Welcome to WebmasterWorld Guest from 54.242.115.55

Forum Moderators: bill

Message Too Old, No Replies

Gb2312

I am confused!

     
10:19 am on Dec 24, 2007 (gmt 0)

New User

10+ Year Member

joined:Dec 24, 2007
posts: 4
votes: 0


Greetings from a non Chinese in China.
Surfing I found a thread back in 2004 re different language codes in China, I THINK this is the board, please, don't nail me up if I haev the wrong one.
I also need to make it clear I am NOT a designers or coders other end of the horse, but I need to do it out of desperation so please, reply as if I were a 3 year old!
Ok, I have a web site, from a template which i drastically changed.
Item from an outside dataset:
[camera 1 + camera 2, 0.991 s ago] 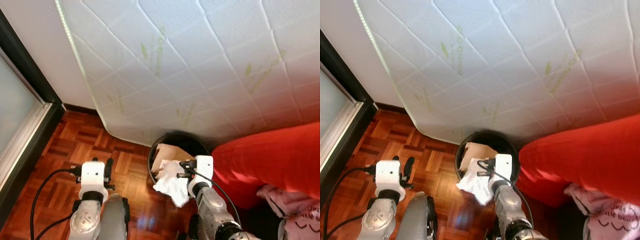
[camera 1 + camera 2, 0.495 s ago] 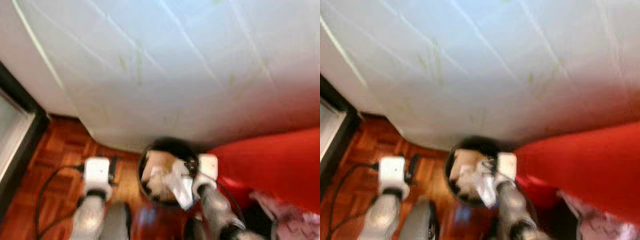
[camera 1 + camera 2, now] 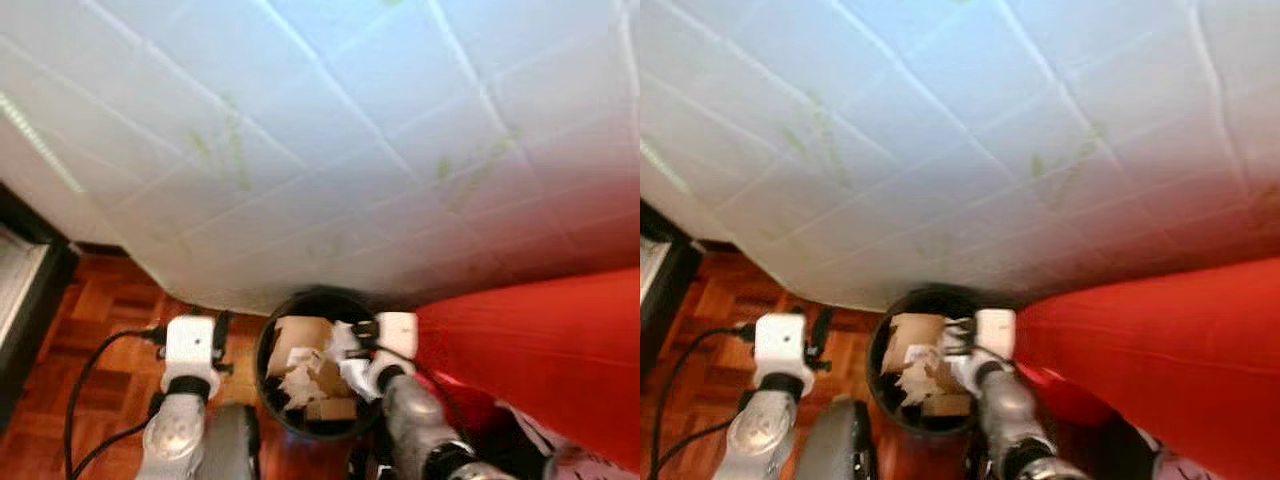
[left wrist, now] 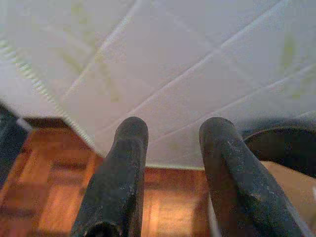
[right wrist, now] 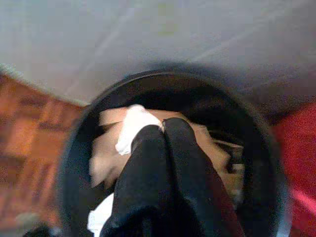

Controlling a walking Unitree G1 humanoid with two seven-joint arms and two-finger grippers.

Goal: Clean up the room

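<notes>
Your right gripper point(image 5: 163, 129) has moved over the round black bin point(image 3: 268, 375), pinching white crumpled tissue point(image 5: 133, 126); left gripper point(image 4: 170, 143) is open.

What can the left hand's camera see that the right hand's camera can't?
The left wrist view has the left gripper, its fingers apart, aimed at the mattress edge and wooden floor. The right wrist view has the right gripper above the black bin, fingers pinching a white tissue over cardboard scraps. Both catch the white mattress and the bin.
</notes>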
Surpising it runs well, ...in English.
It needs to be bi ling Chinese, [mainland] so I added the Unicode UTF-8.
I code in Linux using Opera and it looks wonderful!
But, so many people can not read it, I was advised to use GB2312 so I switched. The problem is that then NO ONE can read it, not even me in my system, it looks Chinese but is actually garbage. Switch back to unicode and some can.
I have been over and over as I thought at first I had mistyoed, [not my strong point!] or missed a code or < etc somewhere, but it is fine.
Now I am so confused I see myself coming back. Can any kind soul please put me out of my misery?
Why can it be read by some in UTF including all my office machines, looks like garbage on most other Chinese users, but when I reeset the language it can't be read by anyone? Actually, the reason isn't so important, I just need to know waht to do.
I have asked other Chinese designers, including the guy who does a lot of work for us who all say it "LOOKS" ok, but they have no idea.
I did have the lang code in the HEAD details, I was told to put it in body, I did, no difference.
Currently it is coded thus;
<html lang="zh">
<meta http-equiv="Content-language" content="zh" />
<meta http-equiv="Content-Type" content="text/html; charset=gb2312" />
Oh, it's Christmas eve, Guess what I want for Christmas?
Ho ho ho
Thanks
peter
2:58 pm on Dec 24, 2007 (gmt 0)

Administrator from JP 

WebmasterWorld Administrator bill is a WebmasterWorld Top Contributor of All Time 10+ Year Member Top Contributors Of The Month

joined:Oct 12, 2000
posts:15136
votes: 167


Welcome to WebmasterWorld wordperfect.

Maybe I've had too much Christmas cheer...but it seems that you have a GB2312 page and perhaps too much UTF8 data.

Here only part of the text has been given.